1. Adab
- Adab Makan
a. Memulai makan dengan mengucapkan
Bismillah.
Berdasarkan
hadits Rasulullah shallallahu ‘alaihi wa sallam:
“Apabila
salah seorang diantara kalian hendak makan, maka ucapkanlah: ‘Bismilah.’ Dan jika
ia lupa untuk mengucapkan Bismillah di awal makan, maka hendaklah ia
mengucapkan ‘Bismillahi Awwalahu wa Aakhirahu (dengan menyebut nama Allah di
awal dan diakhirnya).’”
(HR. Daud Dishohihkan oleh Syaikh Al Albani dalam Shohih Ibnu Majah:
3264)
b.
Hendaknya mengakhiri makan dengan
pujian kepada Allah.
Sebagaimana
sabda Rasulullah shallallahu ‘alaihi wa sallam:
“Barangsiapa
telah selesai makan hendaknya dia berdo’a: “Alhamdulillaahilladzi ath’amani
hadza wa razaqqaniihi min ghairi haulin minni walaa quwwatin. Niscaya akan
diampuni dosanya yang telah lalu.”
(HR. Daud, Hadits Hasan)
Inilah
lafadznya:
الْحَمْدُ لِلَّهِ الَّذِي أَطْعَمَنِي هَذَا وََرَزَقَنِيهِ مِنْ غَيْرِ حوْلٍ مِنِّي وَ لاَ قُوَّةٍ
“Segala
puji bagi Allah yang telah memberi makan ini kepadaku dan yang telah memberi
rizki kepadaku tanpa daya dan kekuatanku.”
Atau
bisa pula dengan doa berikut,
الْحَمْدُ لِلَّهِ حَنْدًا كثِيراً طَيِّباً مُبَارَكاً فِيهِ غَيْرَ (مَكْفِيٍّ وَ لاَ) مُوَدَّعٍ وَ لاَ مُسْتَغْنَيً عَنْهُ رَبَّناَ
“Segala
puji bagi Allah dengan puja-puji yang banyak dan penuh berkah, meski bukanlah
puja-puji yang memadai dan mencukupi dan meski tidaklah dibutuhkan oleh Rabb
kita.” (HR. Bukhari VI/214 dan Tirmidzi
dengan lafalnya V/507)
b. Hendaknya makan dengan menggunakan
tiga jari tangan kanan.
Hadits
Rasulullah shallallahu ‘alaihi wa sallam:
“Sungguh
Rasulullah shallallahu ‘alaihi wa sallam makan dengan menggunakan tiga jari.” (HR. Muslim, HR. Daud)

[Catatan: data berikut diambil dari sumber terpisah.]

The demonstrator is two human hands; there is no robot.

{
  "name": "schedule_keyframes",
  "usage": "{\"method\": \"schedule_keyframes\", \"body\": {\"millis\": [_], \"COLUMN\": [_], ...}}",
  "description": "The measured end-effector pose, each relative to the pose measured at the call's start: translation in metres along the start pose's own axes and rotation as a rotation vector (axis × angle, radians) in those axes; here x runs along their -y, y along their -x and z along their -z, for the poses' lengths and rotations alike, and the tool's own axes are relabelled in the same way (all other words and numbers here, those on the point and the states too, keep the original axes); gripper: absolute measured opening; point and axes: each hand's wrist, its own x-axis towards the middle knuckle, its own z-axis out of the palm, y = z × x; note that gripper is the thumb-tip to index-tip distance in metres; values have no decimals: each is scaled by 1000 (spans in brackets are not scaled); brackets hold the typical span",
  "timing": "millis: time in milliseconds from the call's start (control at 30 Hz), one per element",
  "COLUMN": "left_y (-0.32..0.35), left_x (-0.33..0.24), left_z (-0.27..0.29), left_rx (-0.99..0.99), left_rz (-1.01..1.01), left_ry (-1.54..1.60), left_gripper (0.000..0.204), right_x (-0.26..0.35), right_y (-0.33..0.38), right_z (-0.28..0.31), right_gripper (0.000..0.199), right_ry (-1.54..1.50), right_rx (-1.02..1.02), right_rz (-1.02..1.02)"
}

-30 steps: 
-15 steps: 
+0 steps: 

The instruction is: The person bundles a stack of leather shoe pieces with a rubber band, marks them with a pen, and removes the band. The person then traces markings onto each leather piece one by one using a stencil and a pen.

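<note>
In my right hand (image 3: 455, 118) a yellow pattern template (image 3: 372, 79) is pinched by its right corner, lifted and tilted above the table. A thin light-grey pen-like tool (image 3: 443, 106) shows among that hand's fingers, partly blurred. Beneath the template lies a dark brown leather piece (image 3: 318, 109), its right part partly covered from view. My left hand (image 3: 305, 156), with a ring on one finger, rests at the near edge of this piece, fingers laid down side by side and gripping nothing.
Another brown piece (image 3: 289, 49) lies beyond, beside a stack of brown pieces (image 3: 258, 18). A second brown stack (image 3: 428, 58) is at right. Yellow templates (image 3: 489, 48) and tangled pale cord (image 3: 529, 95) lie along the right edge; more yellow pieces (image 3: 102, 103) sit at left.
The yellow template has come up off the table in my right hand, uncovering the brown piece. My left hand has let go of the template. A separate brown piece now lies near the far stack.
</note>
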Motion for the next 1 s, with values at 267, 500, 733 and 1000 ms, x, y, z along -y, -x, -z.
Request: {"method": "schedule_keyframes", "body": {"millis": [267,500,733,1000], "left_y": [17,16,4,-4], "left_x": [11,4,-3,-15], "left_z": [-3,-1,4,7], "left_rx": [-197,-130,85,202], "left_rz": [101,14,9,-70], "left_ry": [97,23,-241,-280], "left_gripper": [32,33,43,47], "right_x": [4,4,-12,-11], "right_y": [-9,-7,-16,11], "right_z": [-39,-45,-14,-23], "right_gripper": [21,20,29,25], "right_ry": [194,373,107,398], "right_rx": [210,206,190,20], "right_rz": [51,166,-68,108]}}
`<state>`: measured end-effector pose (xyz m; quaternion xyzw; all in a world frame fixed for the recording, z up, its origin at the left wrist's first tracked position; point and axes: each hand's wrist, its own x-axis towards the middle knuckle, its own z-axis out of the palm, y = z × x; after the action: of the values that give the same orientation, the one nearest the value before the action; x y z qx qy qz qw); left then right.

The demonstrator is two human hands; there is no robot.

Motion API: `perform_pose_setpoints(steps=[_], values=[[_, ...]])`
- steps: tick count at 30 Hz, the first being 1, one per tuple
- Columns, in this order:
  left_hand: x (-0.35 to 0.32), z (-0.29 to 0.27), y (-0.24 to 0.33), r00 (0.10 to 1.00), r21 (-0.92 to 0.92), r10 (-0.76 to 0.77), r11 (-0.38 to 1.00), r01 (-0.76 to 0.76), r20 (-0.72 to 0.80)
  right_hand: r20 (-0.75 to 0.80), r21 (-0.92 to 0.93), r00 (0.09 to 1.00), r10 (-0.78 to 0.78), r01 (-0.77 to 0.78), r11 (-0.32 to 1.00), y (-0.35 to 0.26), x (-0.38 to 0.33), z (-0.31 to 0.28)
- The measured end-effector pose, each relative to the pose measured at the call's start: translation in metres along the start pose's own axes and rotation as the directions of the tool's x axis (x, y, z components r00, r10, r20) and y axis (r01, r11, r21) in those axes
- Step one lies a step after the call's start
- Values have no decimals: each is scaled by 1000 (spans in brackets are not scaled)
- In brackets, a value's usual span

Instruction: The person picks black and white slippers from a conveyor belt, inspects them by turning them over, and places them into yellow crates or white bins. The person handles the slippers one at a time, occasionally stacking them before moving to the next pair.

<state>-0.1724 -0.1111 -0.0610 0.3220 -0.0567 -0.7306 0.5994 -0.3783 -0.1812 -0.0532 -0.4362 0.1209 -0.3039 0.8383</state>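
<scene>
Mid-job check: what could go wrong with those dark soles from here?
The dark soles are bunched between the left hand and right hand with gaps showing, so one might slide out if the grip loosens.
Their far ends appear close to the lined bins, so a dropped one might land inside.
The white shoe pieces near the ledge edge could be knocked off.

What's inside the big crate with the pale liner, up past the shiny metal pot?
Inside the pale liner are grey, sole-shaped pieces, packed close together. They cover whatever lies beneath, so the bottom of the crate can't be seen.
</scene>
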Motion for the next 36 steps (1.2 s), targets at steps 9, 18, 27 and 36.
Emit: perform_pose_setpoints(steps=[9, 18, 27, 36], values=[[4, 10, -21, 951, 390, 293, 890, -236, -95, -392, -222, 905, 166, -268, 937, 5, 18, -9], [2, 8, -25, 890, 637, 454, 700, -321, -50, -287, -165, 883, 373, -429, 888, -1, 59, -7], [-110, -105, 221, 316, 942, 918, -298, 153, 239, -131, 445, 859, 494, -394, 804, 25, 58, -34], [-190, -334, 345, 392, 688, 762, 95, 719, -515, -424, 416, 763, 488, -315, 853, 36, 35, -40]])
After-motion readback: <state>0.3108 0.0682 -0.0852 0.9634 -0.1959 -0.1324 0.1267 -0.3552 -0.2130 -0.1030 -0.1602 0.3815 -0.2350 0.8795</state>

c. Hendaknya menjilati jari jemarinya
sebelum dicuci tangannya.
Sebagaimana
sabda Rasulullah shallallahu ‘alaihi wa sallam:
“Apabila
salah seorang diantara kalian telah selesai makan maka janganlah ia mengusap
tangannya hingga ia menjilatinya atau minta dijilati (oleh Isterinya,
anaknya).” (HR. Bukhari Muslim)
d. Apabila ada sesuatu dari makanan
kita terjatuh, maka hendaknya dibersihkan bagian yang kotornya kemudian
memakannya.
Berdasarkan
hadits Rasulullah shallallahu ‘alaihi wa sallam:
“Apabila
ada sesuap makanan dari salah seorang diantara kalian terjatuh, maka hendaklah
dia membersihkan bagiannya yang kotor, kemudian memakannya dan jangan
meninggalkannya untuk syaitan.”
(HR. Muslim, Abu Daud)
e. Hendaknya tidak meniup pada makanan
yang masih panas dan tidak memakannya hingga menjadi lebih dingin, hal ini
berlaku pula pada minuman. Apabila hendak bernafas maka lakukanlah di luar
gelas, dan ketika minum hendaknya menjadikan tiga kali tegukan.
Sebagaimana
hadits dari Ibnu Abbas Radhiyallahu’anhu:
“Nabi
shallallahu ‘alaihi wa sallam telah melarang untuk menghirup udara di dalam
gelas (ketika minum) dan meniup di dalamnya.” (HR. At Tirmidzi)
g.
Hendaknya menghindarkan diri dari kenyang
yang melampaui batas.
Berdasarkan
sabda Rasulullah shallallahu ‘alaihi wa sallam:
“Tidak
ada bejana yang diisi oleh manusia yang lebih buruk dari perutnya, cukuplah
baginya memakan beberapa suapan sekedar dapat menegakkan tulang punggungnya
(memberikan tenaga), maka jika tidak mau, maka ia dapat memenuhi perutnya
dengan sepertiga makanan, sepertiga minuman dan sepertiga lagi untuk
bernafasnya.” (HR. Ahad, Ibnu Majah)
h. Makan memulai
dengan yang letaknya terdekat kecuali bila macamnya berbeda maka boleh
mengambil yang jauh.
Hadits
Rasulullah shallallahu ‘alaihi wa sallam:
“Wahai
anak muda, sebutkanlah Nama Allah (Bismillah), makanlah dengan tangan kananmu
dan makanlah dari apa-apa yang dekat denganmu.” (HR. Bukhari Muslim)
i.
Hendaknya
memulai makan dan minuman dalam suatu jamuan makan dengan mendahulukan
(mempersilakan mengambil makanan terlebih dahulu) orang-orang yang lebih tua
umurnya atau yang lebih memiliki derajat keutamaan.
j. Ketika makan
hendaknya tidak melihat teman yang lain agar tidak terkesan mengawasi.
k. Hendaknya tidak
melakukan sesuatu yang dalam pandangan manusia dianggap menjijikkan.
l. Jika makan
bersama orang miskin, maka hendaklah kita mendahulukan mereka.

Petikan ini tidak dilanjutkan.